▶ _Exercise details_: Repeat the lines from the line with "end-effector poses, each" to the line with "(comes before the" in the listing below, keeping both end lines and adding nothing.

▶ _Available data_:
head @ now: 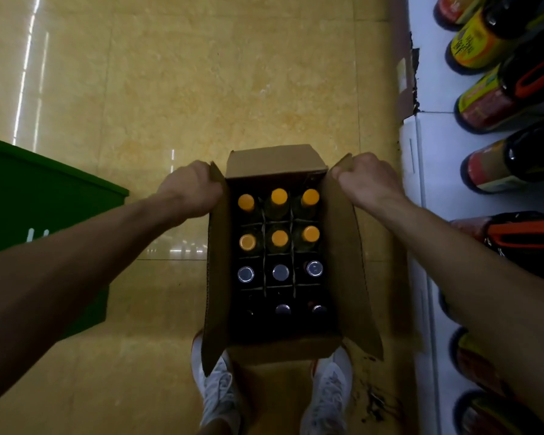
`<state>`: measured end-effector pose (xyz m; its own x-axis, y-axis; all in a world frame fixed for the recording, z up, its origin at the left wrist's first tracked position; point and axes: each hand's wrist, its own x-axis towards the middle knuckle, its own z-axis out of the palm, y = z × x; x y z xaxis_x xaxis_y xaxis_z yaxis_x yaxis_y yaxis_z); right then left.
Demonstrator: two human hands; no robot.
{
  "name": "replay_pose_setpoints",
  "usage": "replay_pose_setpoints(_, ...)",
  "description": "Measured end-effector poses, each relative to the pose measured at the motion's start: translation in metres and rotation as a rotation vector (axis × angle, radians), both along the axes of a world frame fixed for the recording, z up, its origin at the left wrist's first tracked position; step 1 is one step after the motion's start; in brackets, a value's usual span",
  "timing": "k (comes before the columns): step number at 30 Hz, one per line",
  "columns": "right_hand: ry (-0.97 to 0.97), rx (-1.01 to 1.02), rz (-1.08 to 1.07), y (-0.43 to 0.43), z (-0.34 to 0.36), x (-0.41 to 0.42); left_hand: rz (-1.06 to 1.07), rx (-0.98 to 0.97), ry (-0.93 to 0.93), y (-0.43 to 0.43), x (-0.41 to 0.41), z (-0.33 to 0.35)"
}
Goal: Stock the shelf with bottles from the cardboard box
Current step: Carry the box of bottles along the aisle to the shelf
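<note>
A person stood over an open brown cardboard box [274,160] on the glossy tan tiled floor [201,89], just beside the low white shop shelf [437,152] at their right, with the stocking job apparently barely begun. The left hand [190,191] had its fingers curled over the top edge of the box's left side flap [217,262], and the right hand [366,180] gripped the right side flap [346,246] in the same way, both flaps spread apart; neither hand held a bottle. Inside, cardboard dividers split the box into cells: six orange-capped bottles [279,196] filled the two far rows, three silver-capped bottles [280,272] the next row, and two more caps showed in the nearest row, whose left cell was too dark to tell whether it was filled. Dark bottles with red and yellow labels [496,164] stood on the shelf, with bare white space along its front edge. Judging from the nearly full box, almost all of the load was left to lift out and place. A green plastic crate [44,199] sat at the left, and the person's white trainers [217,390] touched the box's near end
</note>
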<state>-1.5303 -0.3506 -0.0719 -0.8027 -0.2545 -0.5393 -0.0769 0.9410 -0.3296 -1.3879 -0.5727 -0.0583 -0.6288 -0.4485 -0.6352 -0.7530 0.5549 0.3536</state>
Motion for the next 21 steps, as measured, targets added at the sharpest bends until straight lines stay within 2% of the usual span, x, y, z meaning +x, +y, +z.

▶ _Exercise solution_:
  "description": "Measured end-effector poses, each relative to the pose measured at the motion's start: translation in metres and rotation as a rotation vector (axis × angle, radians), both along the axes of a world frame fixed for the recording, z up, its origin at the left wrist's first tracked position; step 1 is one step after the motion's start; in brackets, a value's usual span",
  "timing": "k (comes before the columns): step number at 30 Hz, one per line",

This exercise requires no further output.